Exercise directions ▸ Using the listing below, copy exactly the lines from the one containing "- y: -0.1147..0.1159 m" to the one containing "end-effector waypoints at", both lines included, and no others.

________

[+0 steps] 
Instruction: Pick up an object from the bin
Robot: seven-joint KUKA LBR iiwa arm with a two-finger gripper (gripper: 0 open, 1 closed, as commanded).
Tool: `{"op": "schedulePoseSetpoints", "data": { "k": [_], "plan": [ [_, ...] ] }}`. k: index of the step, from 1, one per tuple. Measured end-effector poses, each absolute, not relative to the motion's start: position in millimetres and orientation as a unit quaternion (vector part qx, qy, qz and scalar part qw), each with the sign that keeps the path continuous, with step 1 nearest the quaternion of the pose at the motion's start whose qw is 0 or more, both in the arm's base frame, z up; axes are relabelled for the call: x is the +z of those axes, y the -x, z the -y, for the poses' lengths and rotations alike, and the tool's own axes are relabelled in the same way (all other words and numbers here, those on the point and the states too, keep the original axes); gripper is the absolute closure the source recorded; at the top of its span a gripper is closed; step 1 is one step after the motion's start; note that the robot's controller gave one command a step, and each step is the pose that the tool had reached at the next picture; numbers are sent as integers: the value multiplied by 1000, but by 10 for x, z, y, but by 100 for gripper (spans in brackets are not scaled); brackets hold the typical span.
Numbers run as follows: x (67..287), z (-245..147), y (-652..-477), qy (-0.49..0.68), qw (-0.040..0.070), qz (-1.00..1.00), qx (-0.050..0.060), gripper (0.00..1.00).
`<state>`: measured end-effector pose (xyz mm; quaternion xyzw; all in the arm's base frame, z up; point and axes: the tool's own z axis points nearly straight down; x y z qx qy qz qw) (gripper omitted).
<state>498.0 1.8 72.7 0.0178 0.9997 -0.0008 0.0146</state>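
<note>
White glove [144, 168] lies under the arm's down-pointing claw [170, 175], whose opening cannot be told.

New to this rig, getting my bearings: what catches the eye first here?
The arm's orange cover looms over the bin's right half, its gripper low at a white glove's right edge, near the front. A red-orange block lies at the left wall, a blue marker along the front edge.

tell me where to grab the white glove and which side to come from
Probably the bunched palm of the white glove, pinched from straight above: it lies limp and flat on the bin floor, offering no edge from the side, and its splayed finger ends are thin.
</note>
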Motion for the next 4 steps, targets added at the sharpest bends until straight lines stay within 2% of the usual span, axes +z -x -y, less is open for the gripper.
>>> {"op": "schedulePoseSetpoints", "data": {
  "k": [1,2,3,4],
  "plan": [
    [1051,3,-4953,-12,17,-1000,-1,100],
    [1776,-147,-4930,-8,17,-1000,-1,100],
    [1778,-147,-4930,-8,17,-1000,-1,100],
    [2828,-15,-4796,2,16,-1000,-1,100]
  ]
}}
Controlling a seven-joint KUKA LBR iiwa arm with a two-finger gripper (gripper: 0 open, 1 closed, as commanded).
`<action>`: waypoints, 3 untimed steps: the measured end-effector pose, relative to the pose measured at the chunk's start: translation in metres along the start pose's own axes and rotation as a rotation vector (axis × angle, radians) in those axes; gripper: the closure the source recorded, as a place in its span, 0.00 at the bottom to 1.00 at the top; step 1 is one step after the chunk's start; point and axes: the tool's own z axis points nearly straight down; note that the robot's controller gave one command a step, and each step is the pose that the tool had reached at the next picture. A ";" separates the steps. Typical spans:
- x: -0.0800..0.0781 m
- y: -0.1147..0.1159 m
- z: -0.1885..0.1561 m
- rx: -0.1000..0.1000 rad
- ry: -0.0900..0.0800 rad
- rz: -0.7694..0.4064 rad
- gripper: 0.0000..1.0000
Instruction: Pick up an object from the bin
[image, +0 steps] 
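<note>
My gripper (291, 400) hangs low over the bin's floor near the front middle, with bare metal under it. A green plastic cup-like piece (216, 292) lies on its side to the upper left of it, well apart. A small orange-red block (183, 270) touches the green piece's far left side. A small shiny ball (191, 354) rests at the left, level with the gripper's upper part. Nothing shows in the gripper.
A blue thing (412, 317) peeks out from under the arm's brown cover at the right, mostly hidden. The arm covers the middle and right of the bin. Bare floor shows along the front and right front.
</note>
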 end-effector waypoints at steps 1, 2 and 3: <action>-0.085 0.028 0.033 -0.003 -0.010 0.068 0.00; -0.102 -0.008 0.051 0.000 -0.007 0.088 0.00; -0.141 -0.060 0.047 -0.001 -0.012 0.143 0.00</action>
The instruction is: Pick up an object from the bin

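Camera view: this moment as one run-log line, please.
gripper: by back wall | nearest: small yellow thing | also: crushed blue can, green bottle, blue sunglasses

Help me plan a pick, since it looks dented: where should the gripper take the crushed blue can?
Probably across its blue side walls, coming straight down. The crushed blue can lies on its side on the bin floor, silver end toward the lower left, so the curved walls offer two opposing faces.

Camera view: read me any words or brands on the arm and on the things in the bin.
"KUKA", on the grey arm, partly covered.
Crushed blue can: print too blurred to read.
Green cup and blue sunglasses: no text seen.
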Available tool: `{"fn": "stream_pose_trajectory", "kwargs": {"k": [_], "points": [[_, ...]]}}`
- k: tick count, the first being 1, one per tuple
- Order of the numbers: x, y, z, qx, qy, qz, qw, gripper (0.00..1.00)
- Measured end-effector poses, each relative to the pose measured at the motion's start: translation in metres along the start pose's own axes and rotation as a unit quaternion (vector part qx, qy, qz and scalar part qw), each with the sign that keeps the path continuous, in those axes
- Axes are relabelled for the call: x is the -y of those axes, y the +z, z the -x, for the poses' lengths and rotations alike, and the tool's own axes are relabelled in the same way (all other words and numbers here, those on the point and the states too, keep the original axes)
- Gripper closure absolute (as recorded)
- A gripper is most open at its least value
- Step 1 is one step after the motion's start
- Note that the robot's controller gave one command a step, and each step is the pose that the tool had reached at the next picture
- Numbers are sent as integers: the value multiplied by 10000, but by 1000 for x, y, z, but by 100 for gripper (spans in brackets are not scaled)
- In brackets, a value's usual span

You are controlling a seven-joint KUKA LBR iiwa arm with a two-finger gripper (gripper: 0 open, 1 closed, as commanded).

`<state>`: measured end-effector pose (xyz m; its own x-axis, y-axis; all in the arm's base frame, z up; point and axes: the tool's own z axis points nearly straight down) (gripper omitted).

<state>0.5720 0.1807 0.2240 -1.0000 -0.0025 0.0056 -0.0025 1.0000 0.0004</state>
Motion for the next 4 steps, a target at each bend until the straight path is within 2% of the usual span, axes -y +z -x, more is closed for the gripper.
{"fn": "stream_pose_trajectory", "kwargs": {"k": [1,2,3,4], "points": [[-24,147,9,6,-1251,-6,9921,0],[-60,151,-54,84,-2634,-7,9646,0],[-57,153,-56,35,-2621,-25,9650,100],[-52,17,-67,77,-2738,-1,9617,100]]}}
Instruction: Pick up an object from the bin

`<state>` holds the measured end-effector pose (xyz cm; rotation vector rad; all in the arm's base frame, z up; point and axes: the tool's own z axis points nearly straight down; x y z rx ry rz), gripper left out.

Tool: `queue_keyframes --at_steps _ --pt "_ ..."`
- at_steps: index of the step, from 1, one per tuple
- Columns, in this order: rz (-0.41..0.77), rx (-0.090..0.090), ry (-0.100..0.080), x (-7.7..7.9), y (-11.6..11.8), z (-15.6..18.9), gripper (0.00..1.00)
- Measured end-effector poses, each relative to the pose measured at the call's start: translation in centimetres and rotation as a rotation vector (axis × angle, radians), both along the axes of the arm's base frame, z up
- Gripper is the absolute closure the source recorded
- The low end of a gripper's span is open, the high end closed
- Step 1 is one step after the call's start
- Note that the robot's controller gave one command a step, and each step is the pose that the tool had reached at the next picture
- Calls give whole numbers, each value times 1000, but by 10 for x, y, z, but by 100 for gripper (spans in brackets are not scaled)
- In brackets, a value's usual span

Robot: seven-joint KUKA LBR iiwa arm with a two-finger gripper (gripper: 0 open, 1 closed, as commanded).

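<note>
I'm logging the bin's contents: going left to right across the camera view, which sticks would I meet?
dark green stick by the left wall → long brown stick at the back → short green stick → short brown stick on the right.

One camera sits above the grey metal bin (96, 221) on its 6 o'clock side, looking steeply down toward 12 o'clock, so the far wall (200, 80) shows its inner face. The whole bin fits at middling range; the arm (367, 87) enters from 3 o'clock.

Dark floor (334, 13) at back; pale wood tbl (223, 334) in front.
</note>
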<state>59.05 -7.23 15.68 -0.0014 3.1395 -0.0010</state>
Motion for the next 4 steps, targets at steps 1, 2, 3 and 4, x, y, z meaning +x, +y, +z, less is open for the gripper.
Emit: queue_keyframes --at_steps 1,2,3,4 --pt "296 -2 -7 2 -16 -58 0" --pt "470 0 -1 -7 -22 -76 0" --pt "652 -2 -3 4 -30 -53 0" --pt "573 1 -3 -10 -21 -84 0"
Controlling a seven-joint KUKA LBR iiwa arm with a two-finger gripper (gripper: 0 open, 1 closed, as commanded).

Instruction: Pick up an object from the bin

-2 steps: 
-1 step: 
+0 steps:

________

Written reply ▸
- y: -0.1147..0.1159 m
- z: -0.1885..0.1561 m
- rx: -0.1000..0.1000 rad
- ry: -0.0900..0.0800 rad
- rz: -0.7694..0.4064 rad
- gripper: 0.0000..1.0000
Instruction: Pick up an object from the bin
[image, +0 steps] 
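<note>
My gripper (291, 400) hangs low over the bin's floor near the front middle, with bare metal under it. A green plastic cup-like piece (216, 292) lies on its side to the upper left of it, well apart. A small orange-red block (183, 270) touches the green piece's far left side. A small shiny ball (191, 354) rests at the left, level with the gripper's upper part. Nothing shows in the gripper.
A blue thing (412, 317) peeks out from under the arm's brown cover at the right, mostly hidden. The arm covers the middle and right of the bin. Bare floor shows along the front and right front.
</note>
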 end-effector waypoints at steps 1, 2 and 3: <action>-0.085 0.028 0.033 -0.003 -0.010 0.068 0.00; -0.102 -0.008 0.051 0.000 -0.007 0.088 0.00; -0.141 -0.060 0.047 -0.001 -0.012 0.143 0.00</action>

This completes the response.